In all this life of substance and other things I can't help but think what is this all to come, where is it all to b? Why can't it all be self-contained, wanting, nno dsire but a way to reach whatever the fullest extent may be?

Life only starts and realization is always there to let you know you're not alone and that none of this is new, but then again, the experience is always there to let you know something awaits. If it is to be something else, then so be it, but what to do with this life before death? We scurry around, but really, it's all an eventuality before death sets in. This isn't. Some obscure, depressive, metaphorical discussion, but merely a reminder, a reality check to set things in motion. The stagnation isn't nearly as stale or stagnant as you or I would think, yet there is stasis. The stasis isn't what's important, it's the gravitational, the inertial, the constant.
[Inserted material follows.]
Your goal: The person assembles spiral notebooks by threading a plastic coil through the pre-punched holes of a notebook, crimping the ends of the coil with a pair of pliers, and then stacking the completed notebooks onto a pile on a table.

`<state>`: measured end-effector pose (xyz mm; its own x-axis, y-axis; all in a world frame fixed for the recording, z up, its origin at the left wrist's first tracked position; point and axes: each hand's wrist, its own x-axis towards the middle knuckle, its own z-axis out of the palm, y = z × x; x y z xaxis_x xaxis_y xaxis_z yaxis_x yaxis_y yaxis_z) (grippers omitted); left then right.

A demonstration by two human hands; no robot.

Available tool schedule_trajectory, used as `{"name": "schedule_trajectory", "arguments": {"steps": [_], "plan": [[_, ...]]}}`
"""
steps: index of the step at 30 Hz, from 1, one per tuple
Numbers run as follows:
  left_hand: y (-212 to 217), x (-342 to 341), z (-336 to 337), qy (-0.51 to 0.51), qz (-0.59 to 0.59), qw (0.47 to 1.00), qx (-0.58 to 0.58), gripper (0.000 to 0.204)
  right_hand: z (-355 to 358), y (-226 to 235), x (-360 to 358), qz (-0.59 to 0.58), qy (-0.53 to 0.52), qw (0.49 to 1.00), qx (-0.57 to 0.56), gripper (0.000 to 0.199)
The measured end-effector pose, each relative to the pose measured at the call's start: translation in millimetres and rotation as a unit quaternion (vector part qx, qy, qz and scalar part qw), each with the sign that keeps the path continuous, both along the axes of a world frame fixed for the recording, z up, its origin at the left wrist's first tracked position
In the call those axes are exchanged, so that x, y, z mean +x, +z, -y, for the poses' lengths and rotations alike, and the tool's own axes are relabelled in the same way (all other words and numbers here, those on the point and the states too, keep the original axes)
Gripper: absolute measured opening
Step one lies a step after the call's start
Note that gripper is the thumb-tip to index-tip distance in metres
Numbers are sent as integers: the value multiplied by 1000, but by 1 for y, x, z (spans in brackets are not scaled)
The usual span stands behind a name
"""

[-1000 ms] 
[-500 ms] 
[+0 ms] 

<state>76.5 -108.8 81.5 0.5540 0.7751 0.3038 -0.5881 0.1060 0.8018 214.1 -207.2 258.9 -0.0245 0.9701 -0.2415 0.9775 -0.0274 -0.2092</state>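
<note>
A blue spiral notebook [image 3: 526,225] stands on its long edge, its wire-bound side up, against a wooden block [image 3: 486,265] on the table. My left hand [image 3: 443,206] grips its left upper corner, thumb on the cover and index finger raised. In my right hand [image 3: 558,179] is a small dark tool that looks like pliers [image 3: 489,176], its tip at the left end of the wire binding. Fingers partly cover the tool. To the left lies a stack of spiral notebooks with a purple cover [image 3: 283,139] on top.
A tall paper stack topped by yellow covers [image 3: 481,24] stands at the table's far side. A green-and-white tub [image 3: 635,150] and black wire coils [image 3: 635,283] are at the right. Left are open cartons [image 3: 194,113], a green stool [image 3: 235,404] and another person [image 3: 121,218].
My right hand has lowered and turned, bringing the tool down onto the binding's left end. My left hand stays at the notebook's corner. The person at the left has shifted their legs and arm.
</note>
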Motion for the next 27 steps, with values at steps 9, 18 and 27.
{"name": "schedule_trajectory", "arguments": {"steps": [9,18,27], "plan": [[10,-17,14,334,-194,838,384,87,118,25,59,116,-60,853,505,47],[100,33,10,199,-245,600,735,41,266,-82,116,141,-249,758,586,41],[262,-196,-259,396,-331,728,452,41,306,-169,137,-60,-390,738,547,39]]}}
It's really a wonder, really, how any of this all came around. I can't think of a day that goes by when I don't marvel at the simplest, little thing. Like the cracks in a sidewalk. The infrastructure. How it all teeters in the balance. No matter what the situation, there's always adaptation, but in a very narrow band. Life teeters in the balance. Or does it?

You must learn to think only to forget to think, and only then will it be complete, or at least sanity be ensured in som frail security. But thinking makes it so.

Well, that's the first one. We'll see if more are to come.